On the other hand a single \r in the original might be mangled to \r\n
by whatever damaged the file, causing it to be further mangled to \n by
a dos2unix like tool.
On 2020-11-17 23:55, I. Hope Nothing wrote:
On Tue, 17 Nov 2020 at 21:53, I. Hope Nothing
<ihopenothinghappens@gmail.com <mailto:ihopenothinghappens@gmail.com>>
wrote:
3. Look up the tar file format specifications, it is actually a
relatively simple file format and you will need to understand it
to do the manual data rescue. In particular, you will need to
understand the PAX and GNU extensions to the format.
This is one of the first things that came to my mind.
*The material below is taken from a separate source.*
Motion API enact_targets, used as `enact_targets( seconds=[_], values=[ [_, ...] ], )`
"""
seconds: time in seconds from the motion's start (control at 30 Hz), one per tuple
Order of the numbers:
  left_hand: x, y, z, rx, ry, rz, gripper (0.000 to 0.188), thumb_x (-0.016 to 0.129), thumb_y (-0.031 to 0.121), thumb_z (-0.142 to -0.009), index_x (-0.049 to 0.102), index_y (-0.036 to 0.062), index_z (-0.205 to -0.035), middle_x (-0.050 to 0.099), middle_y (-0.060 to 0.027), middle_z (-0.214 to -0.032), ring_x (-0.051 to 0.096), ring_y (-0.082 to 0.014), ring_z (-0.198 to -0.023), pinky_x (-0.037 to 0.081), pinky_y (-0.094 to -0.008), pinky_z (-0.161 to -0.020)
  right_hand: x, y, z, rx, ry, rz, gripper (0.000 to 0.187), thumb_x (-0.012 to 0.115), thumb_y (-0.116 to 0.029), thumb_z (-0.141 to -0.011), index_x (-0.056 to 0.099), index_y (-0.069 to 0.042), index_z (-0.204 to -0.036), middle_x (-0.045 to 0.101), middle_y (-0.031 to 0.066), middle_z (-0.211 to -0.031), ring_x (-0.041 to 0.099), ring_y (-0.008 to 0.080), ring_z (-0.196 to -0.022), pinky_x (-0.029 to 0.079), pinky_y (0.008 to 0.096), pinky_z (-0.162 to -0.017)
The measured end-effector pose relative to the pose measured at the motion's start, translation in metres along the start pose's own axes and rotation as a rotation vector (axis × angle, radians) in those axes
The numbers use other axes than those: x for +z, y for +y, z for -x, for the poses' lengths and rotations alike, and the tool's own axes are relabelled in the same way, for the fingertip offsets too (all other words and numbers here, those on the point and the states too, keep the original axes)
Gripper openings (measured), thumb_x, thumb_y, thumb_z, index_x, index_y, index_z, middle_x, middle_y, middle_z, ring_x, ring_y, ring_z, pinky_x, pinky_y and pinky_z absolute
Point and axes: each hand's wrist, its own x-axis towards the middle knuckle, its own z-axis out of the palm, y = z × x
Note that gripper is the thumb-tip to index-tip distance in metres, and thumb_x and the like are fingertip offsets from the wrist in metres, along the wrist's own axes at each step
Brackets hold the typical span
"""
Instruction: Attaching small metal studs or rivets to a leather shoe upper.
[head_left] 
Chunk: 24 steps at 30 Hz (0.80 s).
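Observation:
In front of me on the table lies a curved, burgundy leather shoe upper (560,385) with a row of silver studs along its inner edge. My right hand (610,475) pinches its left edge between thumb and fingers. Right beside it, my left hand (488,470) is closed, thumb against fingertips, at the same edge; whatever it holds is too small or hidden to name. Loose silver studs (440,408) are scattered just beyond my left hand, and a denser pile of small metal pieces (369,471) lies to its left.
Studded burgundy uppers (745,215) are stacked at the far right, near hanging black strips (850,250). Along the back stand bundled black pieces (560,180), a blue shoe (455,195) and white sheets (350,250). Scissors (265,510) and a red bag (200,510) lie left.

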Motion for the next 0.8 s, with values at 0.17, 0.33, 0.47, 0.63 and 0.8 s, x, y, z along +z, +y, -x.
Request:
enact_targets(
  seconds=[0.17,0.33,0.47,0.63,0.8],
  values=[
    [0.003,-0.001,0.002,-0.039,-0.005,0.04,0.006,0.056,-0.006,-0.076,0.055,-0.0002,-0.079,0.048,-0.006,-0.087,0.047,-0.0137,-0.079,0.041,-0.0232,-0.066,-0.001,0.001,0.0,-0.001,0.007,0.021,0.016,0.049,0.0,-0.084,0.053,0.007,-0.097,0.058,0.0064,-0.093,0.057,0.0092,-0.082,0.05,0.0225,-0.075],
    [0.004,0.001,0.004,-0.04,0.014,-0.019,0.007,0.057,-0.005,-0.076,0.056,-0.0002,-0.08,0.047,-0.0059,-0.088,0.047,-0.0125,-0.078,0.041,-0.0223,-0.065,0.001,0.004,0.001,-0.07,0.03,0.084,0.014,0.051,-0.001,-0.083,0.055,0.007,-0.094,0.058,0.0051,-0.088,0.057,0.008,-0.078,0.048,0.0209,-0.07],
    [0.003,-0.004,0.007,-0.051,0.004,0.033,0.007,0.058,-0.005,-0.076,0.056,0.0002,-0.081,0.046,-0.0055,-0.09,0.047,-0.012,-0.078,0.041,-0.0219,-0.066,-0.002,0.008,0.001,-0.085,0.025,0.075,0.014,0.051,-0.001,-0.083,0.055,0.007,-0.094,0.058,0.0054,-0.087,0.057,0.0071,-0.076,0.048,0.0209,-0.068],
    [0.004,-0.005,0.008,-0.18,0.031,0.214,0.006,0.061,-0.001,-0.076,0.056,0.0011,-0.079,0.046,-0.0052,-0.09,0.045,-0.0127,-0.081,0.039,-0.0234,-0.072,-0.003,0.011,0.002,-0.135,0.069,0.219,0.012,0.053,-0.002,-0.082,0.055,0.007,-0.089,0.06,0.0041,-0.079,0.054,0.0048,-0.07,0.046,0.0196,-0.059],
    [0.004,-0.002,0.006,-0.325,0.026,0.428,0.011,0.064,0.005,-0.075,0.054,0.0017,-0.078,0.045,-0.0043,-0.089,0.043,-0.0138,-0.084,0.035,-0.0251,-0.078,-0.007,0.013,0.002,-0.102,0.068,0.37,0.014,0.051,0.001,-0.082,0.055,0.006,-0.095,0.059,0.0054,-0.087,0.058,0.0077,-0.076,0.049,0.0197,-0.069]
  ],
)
So far I know
of the following sources of information:
- The GNU Tar documentation and source code
- Schily's star documentation and source code
**If you know of any other source code of specifications I should be
aware of, please let me know.**
Try searching for the POSIX specification for the PAX format on which
modern tars are based, for example that com.apple.acl.text is probably
a custom PAX attribute (PAX is an extensible tar variant trying to
create peace between warring UNIX factions each with their own tar
modifications, including the old GNU tar).
The PAX-2001 specification (maybe in draft form) is inside the manpage
at (scroll down to EXTENDED DESCRIPTION):
https://pubs.opengroup.org/onlinepubs/9699919799/utilities/pax.html
A nice summary can be found at
https://en.wikipedia.org/wiki/Tar_(computing)
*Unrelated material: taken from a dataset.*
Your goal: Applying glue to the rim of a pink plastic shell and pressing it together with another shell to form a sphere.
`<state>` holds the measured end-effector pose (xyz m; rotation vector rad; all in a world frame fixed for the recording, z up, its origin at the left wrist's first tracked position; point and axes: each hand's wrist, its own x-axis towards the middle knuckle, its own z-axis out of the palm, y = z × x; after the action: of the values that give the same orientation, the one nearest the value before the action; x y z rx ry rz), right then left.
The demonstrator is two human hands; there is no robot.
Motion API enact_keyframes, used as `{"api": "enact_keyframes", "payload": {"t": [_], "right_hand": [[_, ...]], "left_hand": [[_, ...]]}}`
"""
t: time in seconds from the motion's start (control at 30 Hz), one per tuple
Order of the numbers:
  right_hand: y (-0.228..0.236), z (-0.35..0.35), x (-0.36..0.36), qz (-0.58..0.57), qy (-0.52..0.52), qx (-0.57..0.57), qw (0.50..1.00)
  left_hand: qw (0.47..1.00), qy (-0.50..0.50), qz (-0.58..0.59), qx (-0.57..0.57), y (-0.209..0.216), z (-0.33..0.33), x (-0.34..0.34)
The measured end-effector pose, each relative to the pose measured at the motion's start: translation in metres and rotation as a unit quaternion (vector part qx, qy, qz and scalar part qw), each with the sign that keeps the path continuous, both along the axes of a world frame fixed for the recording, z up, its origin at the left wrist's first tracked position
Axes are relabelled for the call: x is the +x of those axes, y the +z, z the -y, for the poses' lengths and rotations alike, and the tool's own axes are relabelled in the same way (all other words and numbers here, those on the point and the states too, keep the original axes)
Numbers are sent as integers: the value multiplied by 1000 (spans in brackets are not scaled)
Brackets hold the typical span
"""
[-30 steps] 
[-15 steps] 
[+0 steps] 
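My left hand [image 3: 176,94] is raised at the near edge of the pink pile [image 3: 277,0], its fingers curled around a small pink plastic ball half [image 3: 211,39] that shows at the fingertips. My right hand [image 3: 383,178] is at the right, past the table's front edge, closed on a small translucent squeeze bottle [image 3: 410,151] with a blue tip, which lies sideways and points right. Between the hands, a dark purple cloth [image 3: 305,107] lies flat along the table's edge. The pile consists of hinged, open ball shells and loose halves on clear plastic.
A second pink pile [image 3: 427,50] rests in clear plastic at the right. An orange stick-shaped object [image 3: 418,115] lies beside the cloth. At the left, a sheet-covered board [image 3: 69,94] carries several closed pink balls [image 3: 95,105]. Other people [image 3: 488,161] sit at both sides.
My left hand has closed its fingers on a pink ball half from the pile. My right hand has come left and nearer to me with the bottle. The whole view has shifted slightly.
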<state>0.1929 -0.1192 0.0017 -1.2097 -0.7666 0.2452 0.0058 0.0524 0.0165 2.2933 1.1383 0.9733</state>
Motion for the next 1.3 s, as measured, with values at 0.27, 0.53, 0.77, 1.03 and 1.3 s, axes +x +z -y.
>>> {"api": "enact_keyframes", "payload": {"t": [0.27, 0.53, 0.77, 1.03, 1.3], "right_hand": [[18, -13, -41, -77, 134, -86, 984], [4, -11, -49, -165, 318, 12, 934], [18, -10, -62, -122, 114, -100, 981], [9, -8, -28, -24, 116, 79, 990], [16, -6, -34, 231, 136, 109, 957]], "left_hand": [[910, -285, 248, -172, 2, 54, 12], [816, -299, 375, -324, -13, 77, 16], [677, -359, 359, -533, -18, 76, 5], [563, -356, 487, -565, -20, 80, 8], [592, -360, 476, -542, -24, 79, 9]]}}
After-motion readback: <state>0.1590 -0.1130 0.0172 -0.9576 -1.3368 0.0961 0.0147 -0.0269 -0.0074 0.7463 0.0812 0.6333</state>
Fundamentally, a PAX-2001 file is like this:
For each file:
1. Optionally A file entry like #2-4 storing PAX extended header
attributes of later files instead of actual file data.
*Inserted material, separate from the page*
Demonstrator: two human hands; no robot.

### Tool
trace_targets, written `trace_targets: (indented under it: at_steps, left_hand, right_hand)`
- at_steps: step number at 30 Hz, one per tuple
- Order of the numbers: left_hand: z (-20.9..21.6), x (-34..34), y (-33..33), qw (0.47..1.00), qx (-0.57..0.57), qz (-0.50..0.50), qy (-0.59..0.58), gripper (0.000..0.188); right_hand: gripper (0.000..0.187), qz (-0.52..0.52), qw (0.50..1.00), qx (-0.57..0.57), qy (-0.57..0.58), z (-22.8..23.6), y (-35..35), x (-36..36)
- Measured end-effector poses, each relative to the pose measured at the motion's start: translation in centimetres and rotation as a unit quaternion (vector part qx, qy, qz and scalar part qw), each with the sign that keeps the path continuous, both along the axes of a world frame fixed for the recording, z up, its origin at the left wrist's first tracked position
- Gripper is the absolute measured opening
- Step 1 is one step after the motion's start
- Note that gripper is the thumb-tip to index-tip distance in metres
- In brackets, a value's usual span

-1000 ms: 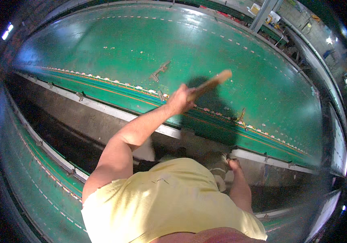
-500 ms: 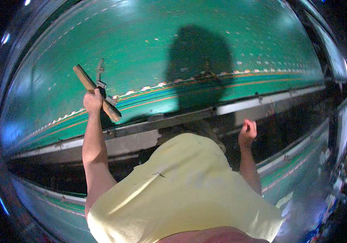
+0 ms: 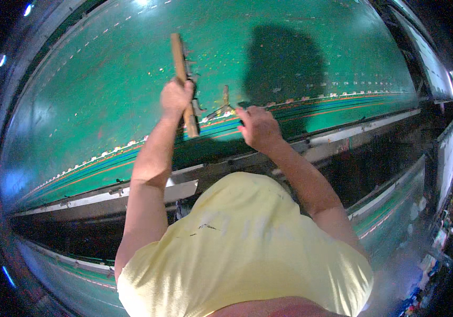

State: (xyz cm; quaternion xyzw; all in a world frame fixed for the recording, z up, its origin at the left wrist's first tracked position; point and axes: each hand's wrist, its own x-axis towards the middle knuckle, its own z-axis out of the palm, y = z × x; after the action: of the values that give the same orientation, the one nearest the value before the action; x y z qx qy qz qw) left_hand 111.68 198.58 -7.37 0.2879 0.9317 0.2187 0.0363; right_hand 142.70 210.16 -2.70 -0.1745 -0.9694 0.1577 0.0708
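Head view: wooden bar (image 3: 178, 53) in left hand (image 3: 177, 96), right hand (image 3: 260, 128) near small tool (image 3: 226, 96)

Left hand grasps bar around its middle; long end runs up past the knuckles, shorter end sticks out below, to the right of the wrist. Grey metal piece (image 3: 188, 68) shows along bar's right side, partly hidden; can't tell if left hand grips it too. Right hand is lower and to the right, well apart from bar, fingers partly curled, thumb side toward left hand. Small tool lies between the hands, tan handle pointing away, dark spread end just left of right fingertips; contact can't be told. Green table (image 3: 115, 100) beneath both hands, head-shaped shadow (image 3: 284, 63) beyond right hand. Pale rail (image 3: 337, 136) right of right hand, nearer the body.
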Motion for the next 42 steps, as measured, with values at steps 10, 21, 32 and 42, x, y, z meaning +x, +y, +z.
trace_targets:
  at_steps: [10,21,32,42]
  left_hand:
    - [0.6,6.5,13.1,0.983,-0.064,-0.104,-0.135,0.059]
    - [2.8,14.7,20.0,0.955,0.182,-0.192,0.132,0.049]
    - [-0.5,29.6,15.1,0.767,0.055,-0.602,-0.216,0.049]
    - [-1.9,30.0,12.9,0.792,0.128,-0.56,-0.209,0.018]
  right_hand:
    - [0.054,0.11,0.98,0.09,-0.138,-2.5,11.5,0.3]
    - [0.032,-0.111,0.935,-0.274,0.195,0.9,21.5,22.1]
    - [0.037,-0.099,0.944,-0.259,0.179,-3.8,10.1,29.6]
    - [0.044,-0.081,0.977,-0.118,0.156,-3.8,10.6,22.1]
2. A fixed format "line" specifying the file name, size and some
traditional attributes.
3. The actual file bytes, exactly as many bytes as the header line said.
4. Zero Padding to 512-byte boundary
Thus any file corruption that ads or removes \r bytes would cause the
next file to start at an offset that is not a multiple of 512 bytes,
thus messing up tar listings.
Small correction: It seems GNU tar still doesn't default to outputting
the PAX-based "posix" format unless requested.
P.S. I just realized something that is probably quite relevant. That
.tar file that has been corrupted was probably originally created with
Mac OS X Tar. This makes sense considering that this is the machine I
was backing up, and there are tell-tale signs and strings of "Mac OS X
formatedness" in the .tar file, such as "com.apple.acl.text", "Mac OS
X", and various permissions clues that indicate the original tar file
was created on a Mac OS X machine.
This means that the original implementation of Tar *may* have been
derived from BSD Tar (I have both GNU Tar and stock system Tar installed
on that machine). So this gives me yet another set of specifications to
look through.
There was a messy point in history, years ago, when BSD Tar was patched
on Darwin/Mac OS X to store resource forks. I think (hope) those days
are hopefully now behind us. I will ask around in Darwin/Mac OS X
hacker groups to see if I can get any further information.
Enjoy
Jakob
--
Jakob Bohm, CIO, Partner, WiseMo A/S. https://www.wisemo.com
Transformervej 29, 2860 Søborg, Denmark. Direct +45 31 13 16 10
This public discussion message is non-binding and may contain errors.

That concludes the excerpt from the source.